> [PROBLEM DESCRIPTION]: Restate the data below word for word. Skip any images it contains.

> [SOURCE MATERIAL]:
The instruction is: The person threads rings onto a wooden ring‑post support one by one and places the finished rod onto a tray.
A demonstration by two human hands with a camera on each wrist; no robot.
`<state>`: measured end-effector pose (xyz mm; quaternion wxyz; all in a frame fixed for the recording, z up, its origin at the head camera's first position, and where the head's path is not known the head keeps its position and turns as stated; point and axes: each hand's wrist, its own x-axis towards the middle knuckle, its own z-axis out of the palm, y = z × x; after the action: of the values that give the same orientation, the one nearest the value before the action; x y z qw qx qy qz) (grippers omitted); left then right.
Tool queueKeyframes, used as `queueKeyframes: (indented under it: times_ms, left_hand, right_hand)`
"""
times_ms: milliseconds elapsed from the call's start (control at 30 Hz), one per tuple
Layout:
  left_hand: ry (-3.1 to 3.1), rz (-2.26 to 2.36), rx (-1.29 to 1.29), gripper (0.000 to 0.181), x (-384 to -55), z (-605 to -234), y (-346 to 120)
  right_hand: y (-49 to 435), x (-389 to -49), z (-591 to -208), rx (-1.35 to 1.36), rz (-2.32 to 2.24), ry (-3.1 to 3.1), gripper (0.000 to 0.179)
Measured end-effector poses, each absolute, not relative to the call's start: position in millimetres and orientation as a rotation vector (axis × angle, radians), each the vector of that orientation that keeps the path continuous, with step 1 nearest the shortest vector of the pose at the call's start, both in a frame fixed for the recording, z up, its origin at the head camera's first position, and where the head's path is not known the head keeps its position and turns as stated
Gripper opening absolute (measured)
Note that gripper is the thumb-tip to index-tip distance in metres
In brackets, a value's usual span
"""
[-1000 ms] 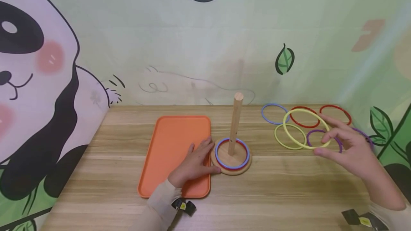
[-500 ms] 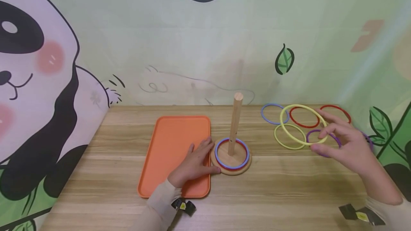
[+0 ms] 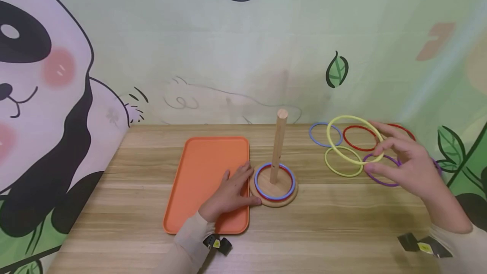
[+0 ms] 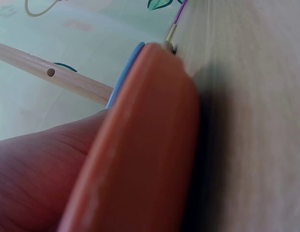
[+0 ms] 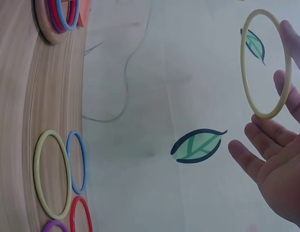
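In the head view, my right hand (image 3: 414, 166) pinches a yellow ring (image 3: 345, 117) between thumb and fingers. The ring is tilted and in the air above other rings at the right. My left hand (image 3: 230, 195) lies over the right edge of an orange tray (image 3: 201, 172), fingers extended. Its fingertips and thumb are at the side of a round wooden base (image 3: 278, 204). From that base rises an upright wooden peg (image 3: 279, 147). Around its foot lie a blue ring (image 5: 75, 17), a red ring and a purple ring (image 5: 54, 17), stacked in the right wrist view.
Right of the peg on the wooden table lie a blue ring (image 3: 310, 134), a yellow ring (image 3: 343, 176), a red ring (image 3: 344, 139) and a purple ring (image 3: 380, 183). Another red ring (image 3: 405, 129) and purple one are partly behind my right hand. A printed backdrop (image 3: 243, 54) stands behind.
My right hand has moved left and up slightly, carrying the yellow ring away from the purple ring. My left hand, the tray and the peg have stayed in place.
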<state>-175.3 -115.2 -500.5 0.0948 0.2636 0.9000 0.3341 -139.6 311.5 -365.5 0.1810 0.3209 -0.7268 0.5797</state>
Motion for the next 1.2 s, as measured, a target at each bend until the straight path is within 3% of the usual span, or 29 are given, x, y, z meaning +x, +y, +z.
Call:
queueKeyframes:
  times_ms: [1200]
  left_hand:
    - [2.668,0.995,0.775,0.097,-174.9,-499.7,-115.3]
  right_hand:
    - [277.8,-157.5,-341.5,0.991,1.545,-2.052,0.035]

> [TASK SOLUTION]:
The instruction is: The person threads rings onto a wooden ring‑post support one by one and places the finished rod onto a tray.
A demonstration by two human hands with a camera on each wrist; no robot.
`<state>`: measured end-effector pose (xyz mm; quaternion wxyz; all in a frame fixed for the recording, z up, its origin at the head camera's first position, and where the head's path is not known the head keeps its position and turns as stated; point and axes: each hand's wrist, its own x-axis towards the middle knuckle, its own z-axis out of the palm, y = z × x; after the action: of the values that give the same orientation, the one nearest the value before the action; x y z qw qx qy qz) (grippers omitted); left then right.
Tool queueKeyframes, used as `queueKeyframes: (indented under it: times_ms, left_hand, right_hand)`
"""
times_ms: milliseconds elapsed from the call's start (control at 30 Hz), one per tuple
Layout:
  left_hand: ry (-3.1 to 3.1), rz (-2.26 to 2.36), rx (-1.29 to 1.29), gripper (0.000 to 0.181), x (-384 to -55), z (-605 to -234), y (-346 to 120)
  right_hand: y (-49 to 435), x (-389 to -49), z (-591 to -208), rx (-1.35 to 1.36), rz (-2.32 to 2.24), ry (-3.1 to 3.1), gripper (0.000 to 0.179)
Measured end-effector poses, each absolute, not relative to the call's start: position in millimetres and orientation as a rotation vector (axis × angle, radians), each the vector of that orientation that keeps the path continuous, with step 1 nearest the shortest vector of the pose at the call's start, both in a frame fixed for the recording, z up, its origin at the head camera's first position, and where the head's path is not known the head keeps its position and turns as stated
Gripper opening absolute (measured)
Note that gripper is the thumb-tip to index-tip distance in metres
In brackets, a value's usual span
"""
[-1000 ms] 
[-500 ms] 
[+0 ms] 
[+0 ms] 
[+0 ms] 
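In the head view, my right hand (image 3: 414, 166) pinches a yellow ring (image 3: 345, 117) between thumb and fingers. The ring is tilted and in the air above other rings at the right. My left hand (image 3: 230, 195) lies over the right edge of an orange tray (image 3: 201, 172), fingers extended. Its fingertips and thumb are at the side of a round wooden base (image 3: 278, 204). From that base rises an upright wooden peg (image 3: 279, 147). Around its foot lie a blue ring (image 5: 75, 17), a red ring and a purple ring (image 5: 54, 17), stacked in the right wrist view.
Right of the peg on the wooden table lie a blue ring (image 3: 310, 134), a yellow ring (image 3: 343, 176), a red ring (image 3: 344, 139) and a purple ring (image 3: 380, 183). Another red ring (image 3: 405, 129) and purple one are partly behind my right hand. A printed backdrop (image 3: 243, 54) stands behind.
My right hand has moved left and up slightly, carrying the yellow ring away from the purple ring. My left hand, the tray and the peg have stayed in place.
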<state>-175.3 -115.2 -500.5 0.0948 0.2636 0.9000 0.3341 -139.6 311.5 -365.5 0.1810 0.3209 -0.7268 0.5797</state>
Motion for the next 1.2 s, as measured, a target at each bend until the straight path is within 3% of the usual span, or 29 are given, x, y, z meaning +x, +y, +z.
Call:
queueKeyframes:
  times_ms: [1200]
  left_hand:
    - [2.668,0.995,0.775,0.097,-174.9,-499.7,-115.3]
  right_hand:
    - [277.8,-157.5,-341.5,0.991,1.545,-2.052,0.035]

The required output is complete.